The Woodland Hills School Board unveiled a number of proposed budget cuts Wednesday, along with a plan that would consolidate bus routes and eliminate school bus monitors.
The cuts would save the district $257,000 by reducing security, closing swimming pools in the Woodland Hills Junior High School and Woodland Hills Academy, and eliminating the College Now program and IN Woodland Hills, a free quarterly magazine. The bus consolidation plan is expected to save the district $1 million.
None of the measures has come to a vote yet. The board discussed the possibilities at its regular meeting.
Assistant Superintendent Alan Johnson, who is for the remainder of the school year, said the proposed changes, while not desirable, wouldn’t affect core educational services.
“It’s probably a compromise, in the true sense of the word,” Johnson said.
Johnson said the security cuts would reduce the number of personnel in each building, but none would be left unguarded. The reduction would save the district $100,000, as would the pool closings.
The College Now program, which allows high school students to take courses for college credits, has seen less-than-anticipated enrollment over the past few years, Johnson said. That program costs $35,000 a year.
IN Woodland Hills, a free magazine that costs the district $22,000 annually, is mailed to more than 18,000 houses in the district. While Johnson praised the publication’s quality, he said the district could find other, less expensive ways to reach the community.
“We can do these things without substantially affecting our core operations,” he said.

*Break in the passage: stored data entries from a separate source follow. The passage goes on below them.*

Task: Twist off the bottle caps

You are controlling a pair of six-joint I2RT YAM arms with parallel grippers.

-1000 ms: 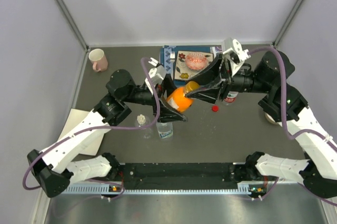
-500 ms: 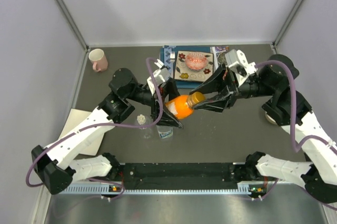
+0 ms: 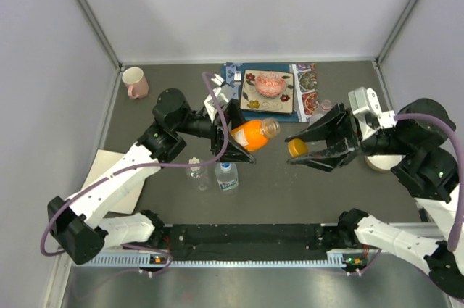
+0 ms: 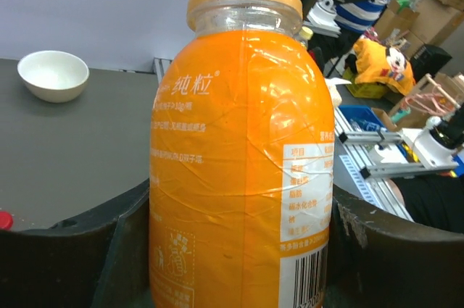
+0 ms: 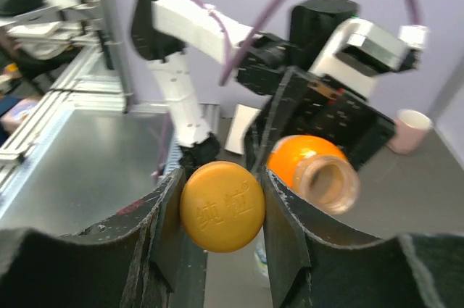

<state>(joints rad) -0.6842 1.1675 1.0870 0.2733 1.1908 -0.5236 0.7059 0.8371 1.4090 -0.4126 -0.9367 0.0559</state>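
Middle of the frame: we are squeezing the short orange plastic bottle in our left gripper. Right of it, apart, we are pinching its round orange plastic cap in our right gripper.

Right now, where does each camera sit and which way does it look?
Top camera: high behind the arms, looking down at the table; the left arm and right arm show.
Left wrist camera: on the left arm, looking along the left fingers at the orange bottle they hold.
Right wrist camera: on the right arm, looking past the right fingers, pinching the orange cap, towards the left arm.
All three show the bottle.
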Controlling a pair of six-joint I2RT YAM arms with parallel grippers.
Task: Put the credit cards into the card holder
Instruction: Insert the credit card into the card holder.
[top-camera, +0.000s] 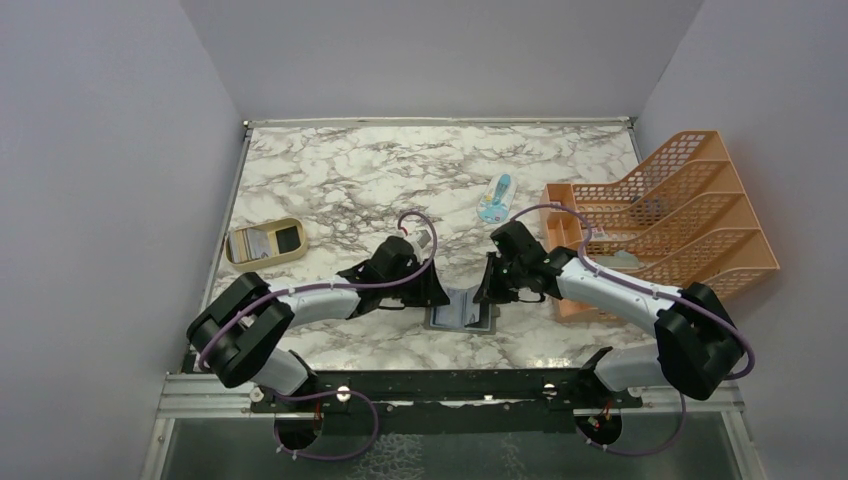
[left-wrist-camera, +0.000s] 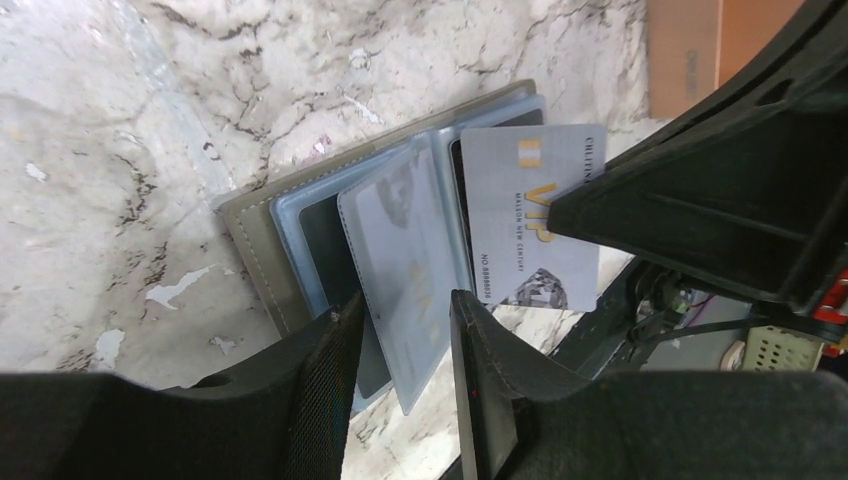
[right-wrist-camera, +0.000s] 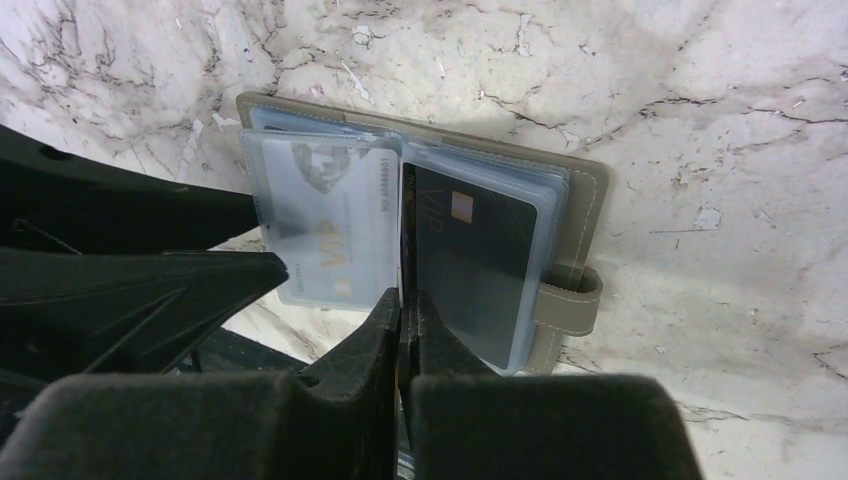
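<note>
At the left of the top view, a tan oval two-compartment tray sits on the marbled tabletop. Lower centre, the grey folding card holder lies open between both arms. The left hand is released, fingers apart astride a clear sleeve whose pale card reads "VIP". The right hand grasps a silver plastic credit card printed "VIP" and "MAISON NEW CENTURY", over the holder's right page. An orange mesh file rack stands far right.
</note>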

But a few weeks ago, that didn’t seem to be the case with transportation.
Gerald Chessman, who heads the district’s transportation arm, cobbled together a plan that would consolidate bus routes and eliminate bus monitors to avoid an earlier proposal that would have eliminated all transportation for students in kindergarten through sixth grade.
The former plan would have saved the district $2.6 million. The current proposal saves about $1 million. But while the proposal restores transportation, it does include some caveats.
Students living within 1.5 miles of their schools, for instance, would be required to walk if the route is deemed safe. Other students may have to arrive early to school if their routes are consolidated with ones taking students to other schools.
And the absence of bus monitors, as board member Bob Tomasic suggested, could increase the likelihood of bullying. Chessman said the district would have to strictly enforce disciplinary measures, suspending students from the bus after four incidents.
The changes aren’t preferable, Chessman said, but they’re better than the alternative.
“It’s going to keep transportation and put it back in the budget,” he said.
The news isn’t all dire, though. The district received a roughly $800,000 grant to establish a literacy program that will encompass three full-time positions and a part-time one next year.
The grant, officially called the Keystones to Opportunities/Striving Readers Grant Award, covers one year, with another four years’ funding to be determined by availability of government money and compliance with program requirements.
Johnson stressed that none of the cuts are a “done deal.” Depending on how the state budget pans out, he said, the Woodland Hills' budget is subject to change.
Last month, for instance, the board that would have cut kindergarten education and raised taxes.
Regarding optimism that state legislators may be able to find more money for public education in this year’s budget, following a study released by Pennsylvania’s Independent Fiscal Office, Johnson said he’s keeping his fingers crossed.
“That is so important, so significant for us,” Johnson said. “We’re trying to run out to the very last minute with our budget.”